Urbis Think Tank
What’s Sending us Outside? Retail Centres and ‘Activated’ Street Edges – Lessons from Abroad
In September this year Urbis led a client delegation to the US and UK to learn about the very latest in retail centre design, format, planning and development delivery mechanisms. The tour visited 40 centres across California as well as retail centres in London, Manchester, Birmingham and Liverpool.

One key lesson from the tour was the paramount importance that the physical context of a retail centre has upon its viability and success. In Australia, a key source of contention for retail development is the arbitrary imposition of street activation controls through “formulaic” urban planning and design regulations that fail to have any real appreciation of context. These controls often work against the very objectives that they are trying to achieve, particularly in the absence of any shared public-private vision for a centre. Our overseas experiences reinforced the critical need to recognise that every retail centre is different, not only in context, but also in functions performed.
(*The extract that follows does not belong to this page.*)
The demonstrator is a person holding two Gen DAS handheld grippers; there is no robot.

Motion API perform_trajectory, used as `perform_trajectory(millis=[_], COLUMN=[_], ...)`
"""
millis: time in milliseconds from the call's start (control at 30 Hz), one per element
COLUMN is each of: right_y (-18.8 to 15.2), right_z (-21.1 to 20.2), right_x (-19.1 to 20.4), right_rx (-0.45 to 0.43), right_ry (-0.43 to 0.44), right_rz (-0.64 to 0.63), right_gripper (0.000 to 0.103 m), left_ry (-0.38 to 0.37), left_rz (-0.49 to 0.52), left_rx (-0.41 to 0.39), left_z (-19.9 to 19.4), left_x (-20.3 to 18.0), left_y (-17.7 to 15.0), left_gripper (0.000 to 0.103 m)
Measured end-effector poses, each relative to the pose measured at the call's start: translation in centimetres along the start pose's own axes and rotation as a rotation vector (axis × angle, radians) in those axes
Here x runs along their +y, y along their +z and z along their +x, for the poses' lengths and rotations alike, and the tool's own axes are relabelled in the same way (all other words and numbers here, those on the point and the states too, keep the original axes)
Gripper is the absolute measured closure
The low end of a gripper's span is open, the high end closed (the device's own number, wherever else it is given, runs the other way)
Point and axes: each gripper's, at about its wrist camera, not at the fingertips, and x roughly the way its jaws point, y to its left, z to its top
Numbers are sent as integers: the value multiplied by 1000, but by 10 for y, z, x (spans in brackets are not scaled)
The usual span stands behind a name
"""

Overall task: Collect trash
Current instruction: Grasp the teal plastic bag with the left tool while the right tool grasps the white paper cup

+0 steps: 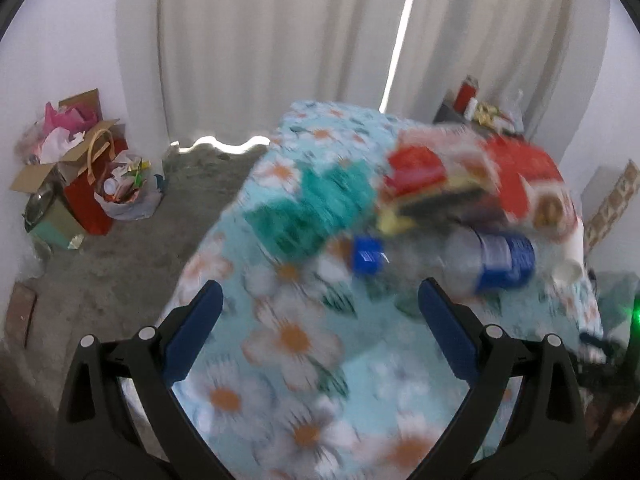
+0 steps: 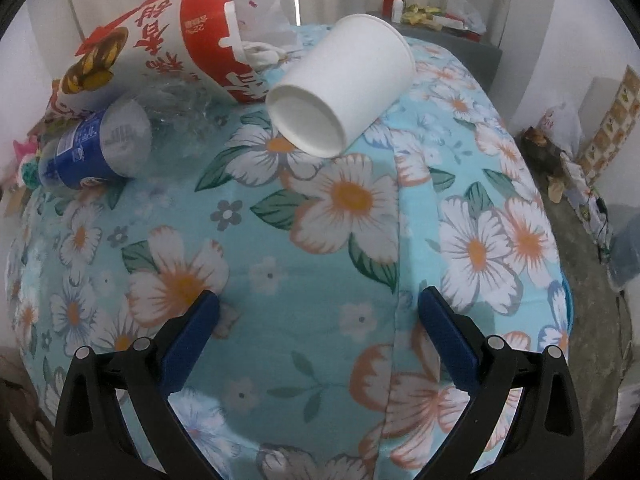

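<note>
Risk is sitting mainly with the white paper cup (image 2: 342, 86): it is lying on its side on the floral cloth (image 2: 320, 248), mouth toward the right gripper (image 2: 319, 312), resting on a rounded, cushioned-looking hump. Judgement: a cylinder on a convex soft base is likely rolling off at a nudge, and thin paper walls are probably buckling if pinched across the open rim.

Right gripper jaws are standing spread wide, pinching nothing, hovering over bare cloth short of the cup.

Plastic bottle (image 2: 96, 144) is lying just left of the cup, clear and crinkled, blue label wrapping it; crushed plastic is looking slick and springy, so a grip may be slipping. Red-and-white carton (image 2: 168, 44), printed card, torn open, is leaning over the bottle and touching or nearly touching the cup; lifting one could be dragging the others.

Left gripper (image 1: 318, 308) is also showing jaws spread and empty. Its view is smeared with motion blur, so aiming from it is unreliable. Blurred in that view: the same trash pile at the far right of the cloth, plus a teal textured item (image 1: 308, 208) whose material I cannot tell.

No bin is identifiable in either view; gift bags and boxes (image 1: 80, 172) are crowding the floor corner.
</note>
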Motion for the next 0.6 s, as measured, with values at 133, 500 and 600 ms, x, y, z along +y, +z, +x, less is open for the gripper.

It was clearly apparent from an assessment of US and UK centres, that whilst all retail centres need to address key planning and design issues necessary to make them practically work, for example provision of easily recognisable and convenient car parking and back of house servicing, centres also required design flexibility in order to respond to specific local conditions and context. A good example is the varying approaches to activation of street edges either within or around the periphery of centres.

Activated street frontages were seen to work best where there was significant surrounding density, such as in CBD locations that had good public transport linkages (especially mass transit) or proximity to complementary uses such as visitor accommodation or leisure and entertainment. Likewise, those centres that took full advantage of aspect and contextual setting to create a point of difference often drove development decisions to activate certain frontages over others. These centres underscored the importance of planning authorities needing to understand market needs and a willingness to embrace the vital knowledge and role that experienced retail developers have in creating great spaces and places that serve the community.
To ensure that external facing tenancies work well the centre needs to have frontage to significant pedestrian movement corridors providing convenient and unimpeded access between key anchors within the centre or destinations in walkable proximity beyond the centre. It is also important to recognise where to stop or down scale street activation where the obvious limit is reached .i.e away from key pedestrian tracks.
Another important element to successful street activation was climate and matching retail uses that aligned with local climatic conditions. This factor is often overlooked in Australia, where the provision of the “al fresco” experience needs to be balanced against climatic conditions such as heat, humidity and perhaps most notably in the Australian context, rainfall intensity during storm events. The impact of these micro-considerations must be acknowledged case by case rather than via the adoption of prescriptive “box ticking” assessments that don’t do any justice to the creation of vibrant retail places that we all deserve to enjoy.